Both of these are not to reduce the blood glucose levels but with other agents in conjunction with the ketogenic diet the following can be useful:

  1. 2 deoxy glucose 2 DG
  2. 3 bromopyruvate

Not available in India.

Metformin may protect against colon cancer. Metformin by lowering the blood glucose level may help to potentiate the ketogenic diet effect. Thus, metformin my be combined with the ketogenic diet.

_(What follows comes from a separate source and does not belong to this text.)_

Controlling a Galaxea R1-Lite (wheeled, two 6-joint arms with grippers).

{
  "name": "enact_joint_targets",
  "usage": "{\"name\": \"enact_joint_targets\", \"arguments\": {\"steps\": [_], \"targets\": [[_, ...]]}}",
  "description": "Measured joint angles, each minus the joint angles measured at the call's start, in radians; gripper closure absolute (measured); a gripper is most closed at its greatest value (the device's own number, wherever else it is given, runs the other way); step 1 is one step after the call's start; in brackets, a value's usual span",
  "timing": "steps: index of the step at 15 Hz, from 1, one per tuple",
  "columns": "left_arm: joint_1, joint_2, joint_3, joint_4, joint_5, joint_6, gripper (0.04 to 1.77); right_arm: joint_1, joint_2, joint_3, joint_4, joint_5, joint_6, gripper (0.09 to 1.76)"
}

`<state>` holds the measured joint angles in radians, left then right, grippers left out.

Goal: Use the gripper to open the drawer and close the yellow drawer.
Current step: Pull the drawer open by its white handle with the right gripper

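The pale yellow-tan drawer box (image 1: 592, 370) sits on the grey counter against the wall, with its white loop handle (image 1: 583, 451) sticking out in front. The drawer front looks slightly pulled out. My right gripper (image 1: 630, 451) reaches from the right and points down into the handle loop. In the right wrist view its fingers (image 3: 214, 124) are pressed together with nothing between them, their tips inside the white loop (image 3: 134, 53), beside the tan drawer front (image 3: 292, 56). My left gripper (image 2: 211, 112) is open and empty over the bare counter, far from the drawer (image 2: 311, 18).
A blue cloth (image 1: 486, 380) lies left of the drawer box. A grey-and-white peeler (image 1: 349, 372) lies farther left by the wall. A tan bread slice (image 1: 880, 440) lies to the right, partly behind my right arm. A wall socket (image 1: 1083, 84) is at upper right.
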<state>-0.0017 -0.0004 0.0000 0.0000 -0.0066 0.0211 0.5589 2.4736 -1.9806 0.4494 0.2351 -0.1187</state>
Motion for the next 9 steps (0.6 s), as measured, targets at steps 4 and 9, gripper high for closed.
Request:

Hyperbaric oxygen can be used with KD and in animal trials was found to be superior to KD alone or hyperbaric oxygen alone.

Conclusion:

In conclusion we should use surgery, radiation, chemotherapy and ketogenic diet with probably metformin and hyperbaric oxygen in the treatment of brain tumors. However, it is strongly advised that metabolic therapy be used first and in the future may be the only safe treatment.

Thus KD is the only therapeutic approach that simultaneously targets multiple hallmarks of cancer such as energy metabolism, angiogenesis, and inflammation and increases immunity.

 

CASE- Ketogenic diet in Pontine Glioma

We Would like to share one of our patient with a PONTINE GLIOMA (Cancer) views on Ketogenic diet and her pictures.

 

Earlier as you can see below in Jan 2017 we had shared our Pontine Glioma(Cancer) patient- TG’s picture with her views on Ketogenic Diet.

Today we are glad to share her successful journey with us which is not because of Chemotherapy or Radiation therapy or Surgery, Its only because of ‘KETOGENIC DIET’.

TG came with dense hemiplegia and could not walk unaided. She could not make a fist or hold anything. Surgery could not be performed. She could not afford radiation therapy or chemotherapy. She improved on ketogenic diet only.